Yahoo!® is once again in the news this time for finally changing their acquired search engine All the Web. Currently AllTheWeb is shutdown, but it now has Yahoo! emblazoned on the page. We await further developments.

29th March 2004

Yahoo! launches new advertising service

Yahoo!® have released details on how they plan to scan web sites and make money from it. The free service will only scan static links in standard web pages, to add material in databases or other data sources you will need to pay a fee. The fee will not guarantee a good search position listing, but no doubt it may help.

1st March 2004

Letting users boost relevance

As we vaguely predicted for this year, a new style of search engine is being launched Eurekster. What makes this engine different is that it uses a network of users to boost rankings. This should mean that sites of common interest to that group of users will percolate to the top of the list. It tracks what people search for and which result in the list that they select. This approach has some promise as it makes search engine position depend on user rather than robot preference. However it can't really judge whether the site they go to offered the information they wanted, it could be just a misleading site description. I am not all that sure I want to share all my strange and obscure search requests with just anyone, let alone my closest friends !

2nd February 2004

Statistical Analysis of Google

A new in depth study of Google® search engine page optimization for pages is available showing the successful levels of keyword density, link text, ALT text, Header text etc. It all goes to show how complex life has become, you need a PhD in statistical analysis to make sense of it all.
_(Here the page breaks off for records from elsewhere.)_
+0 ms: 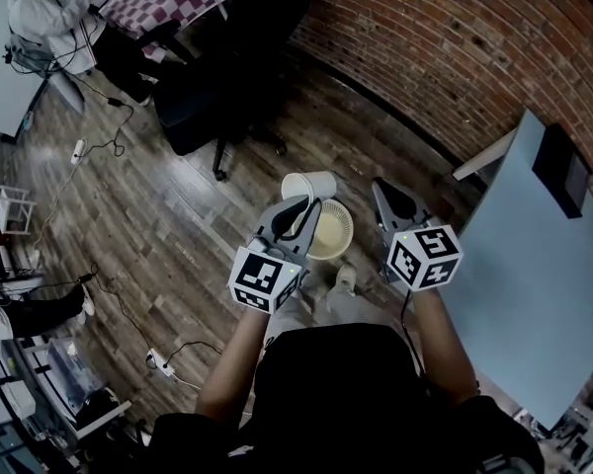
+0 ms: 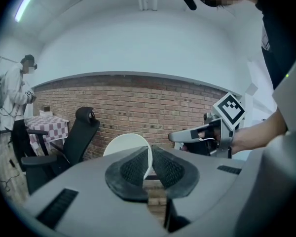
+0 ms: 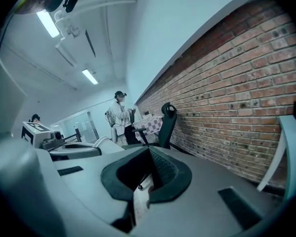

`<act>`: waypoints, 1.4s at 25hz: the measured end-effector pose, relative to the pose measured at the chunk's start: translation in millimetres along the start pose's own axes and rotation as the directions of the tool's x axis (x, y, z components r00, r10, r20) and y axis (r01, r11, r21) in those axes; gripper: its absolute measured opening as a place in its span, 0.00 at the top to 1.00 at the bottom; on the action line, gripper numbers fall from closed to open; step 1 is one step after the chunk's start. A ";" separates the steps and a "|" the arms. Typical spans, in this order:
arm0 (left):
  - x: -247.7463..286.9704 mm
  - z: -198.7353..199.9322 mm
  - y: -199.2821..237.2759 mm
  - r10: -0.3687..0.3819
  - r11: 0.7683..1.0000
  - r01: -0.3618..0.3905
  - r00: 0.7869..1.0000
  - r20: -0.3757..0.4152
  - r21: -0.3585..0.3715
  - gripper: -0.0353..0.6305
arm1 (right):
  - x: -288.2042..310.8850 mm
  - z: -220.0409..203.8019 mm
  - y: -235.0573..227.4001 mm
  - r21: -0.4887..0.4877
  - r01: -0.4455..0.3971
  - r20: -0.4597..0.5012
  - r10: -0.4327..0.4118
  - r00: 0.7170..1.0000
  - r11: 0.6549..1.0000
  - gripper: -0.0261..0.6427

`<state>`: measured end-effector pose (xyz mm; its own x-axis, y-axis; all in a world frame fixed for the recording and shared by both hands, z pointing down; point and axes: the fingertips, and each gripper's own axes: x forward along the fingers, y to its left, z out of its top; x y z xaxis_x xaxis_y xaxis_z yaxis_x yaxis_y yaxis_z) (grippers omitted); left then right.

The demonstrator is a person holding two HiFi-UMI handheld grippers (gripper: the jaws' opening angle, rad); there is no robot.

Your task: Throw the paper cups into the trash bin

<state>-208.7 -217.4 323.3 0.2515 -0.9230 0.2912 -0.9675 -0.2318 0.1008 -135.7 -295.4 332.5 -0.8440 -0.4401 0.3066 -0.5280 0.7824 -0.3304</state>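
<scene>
Plainly, left tongs (image 2: 149,157) clamp a paper cup (image 1: 311,185) near the trash bin (image 1: 331,233); right tongs (image 3: 150,157) are closed.

Dim, cool indoor light throughout. The head view is darkest, its corners falling to black and the brick wall (image 1: 455,57) bowing with fisheye curve; the wooden floor (image 1: 178,225) carries a faint sheen. In the right gripper view, ceiling light strips (image 3: 48,23) glare white. Both gripper views sit in a black circular vignette, with the nearest foreground soft and the brickwork sharper.
</scene>
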 end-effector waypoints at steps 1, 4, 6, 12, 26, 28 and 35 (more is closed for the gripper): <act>1.3 -2.8 2.5 0.000 1.000 0.000 1.000 -0.007 -0.003 0.90 | 2.6 -2.4 -1.3 0.005 0.003 -0.006 -0.003 1.000 1.000 0.95; 3.5 -13.3 10.5 -0.006 1.000 0.006 1.000 -0.027 -0.012 0.90 | 9.4 -12.0 -2.9 0.021 0.017 -0.023 -0.017 1.000 1.000 0.95; 5.1 -20.1 15.5 -0.019 1.000 0.018 0.999 -0.035 -0.024 0.90 | 12.8 -20.0 -4.0 0.030 0.036 -0.037 -0.035 0.999 0.999 0.95; 1.4 -44.6 33.0 -0.089 0.995 0.086 0.993 -0.075 -0.048 0.90 | 27.2 -35.7 -2.8 0.048 0.123 -0.054 -0.120 0.991 0.991 0.95; 6.9 -156.9 75.5 -0.242 0.968 0.215 0.936 -0.254 -0.128 0.90 | 63.7 -115.9 -15.7 0.080 0.311 -0.163 -0.295 0.941 0.947 0.95; 14.3 -178.9 75.7 -0.269 0.961 0.239 0.921 -0.281 -0.136 0.90 | 64.1 -132.9 -24.8 0.099 0.353 -0.175 -0.333 0.927 0.931 0.95; 31.3 -270.0 62.5 -0.387 0.922 0.350 0.838 -0.384 -0.165 0.90 | 60.8 -202.7 -43.6 0.170 0.474 -0.223 -0.435 0.873 0.864 0.95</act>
<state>-254.4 -177.9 595.5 0.5953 -0.5659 0.5705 -0.7997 -0.4866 0.3518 -144.8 -266.9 546.5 -0.4859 -0.6257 0.6103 -0.8722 0.3923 -0.2922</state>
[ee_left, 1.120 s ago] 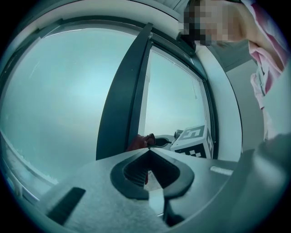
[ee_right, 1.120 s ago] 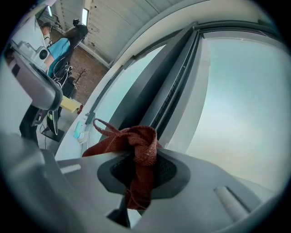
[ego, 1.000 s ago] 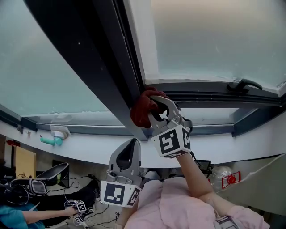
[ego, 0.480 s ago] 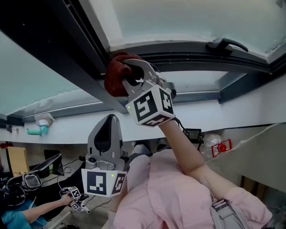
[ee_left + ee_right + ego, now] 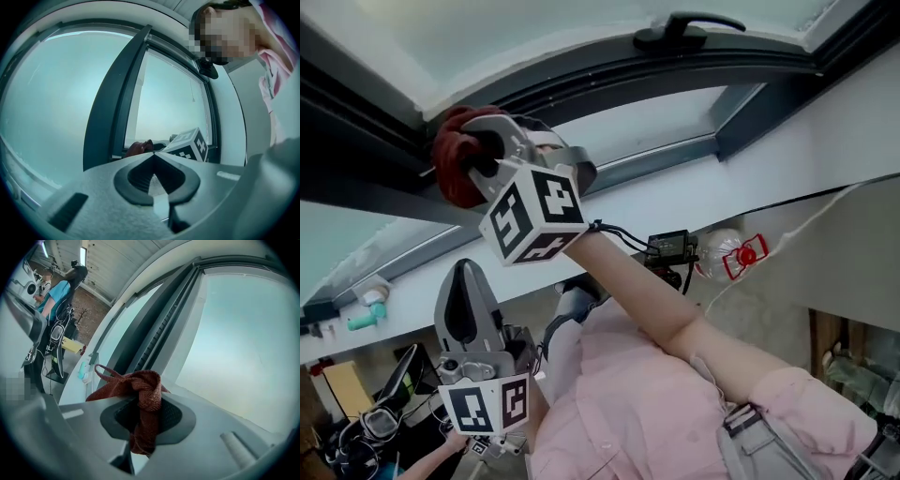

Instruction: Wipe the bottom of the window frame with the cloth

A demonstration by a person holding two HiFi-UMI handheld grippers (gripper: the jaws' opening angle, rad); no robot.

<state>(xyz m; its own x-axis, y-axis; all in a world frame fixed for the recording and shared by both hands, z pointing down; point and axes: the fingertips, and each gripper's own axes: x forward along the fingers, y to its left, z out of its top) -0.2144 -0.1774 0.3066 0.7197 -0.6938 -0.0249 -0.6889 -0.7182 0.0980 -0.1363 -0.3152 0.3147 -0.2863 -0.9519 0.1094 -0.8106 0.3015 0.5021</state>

Our recommendation is still very much to invest in actual factual content on your web site without over-emphasis on what the top search engines happen to be looking for this week.

26th January 2004

Optimization Tools fail on Google

Working out what happened to people's ranking on Google® has been a major activity by Search Engine Optimization firms. It now seems that pages can be too heavily optimised for Google's taste. If you slavishly follow the suggestions made by optimization tools then your ranking may drop. Google wants good, rich content not a set of 'algorithmically' generated pages. Human generated text should always win out in the end. This is quite a blow for the optimization tools industry which must now diversify their offerings or wither on the vine, who's going to continue to use tools if they have a negative effect on placement ?

Advertisement Killers

Now that paid advertisements on Search Engines are such big businesses and so important to Internet business a new menace has emerged. Remember the days when 'popups' were the cool way to promote your goods and services ? Then came the 'popup' killers that rather spoilt the fun. [Google offers a free popup killer in its free Toolbar add-on, so there is no reason for anyone to be continue to be irritated by this 'nuisance']. Well it may be that the list of sponsored and paid adverts on search engine results may go the same way. Some new web sites are being developed that filter out those pesky advertisement to give the users a clearer, cleaner list of just search engine results. Lets hope it doesn't catch on too well.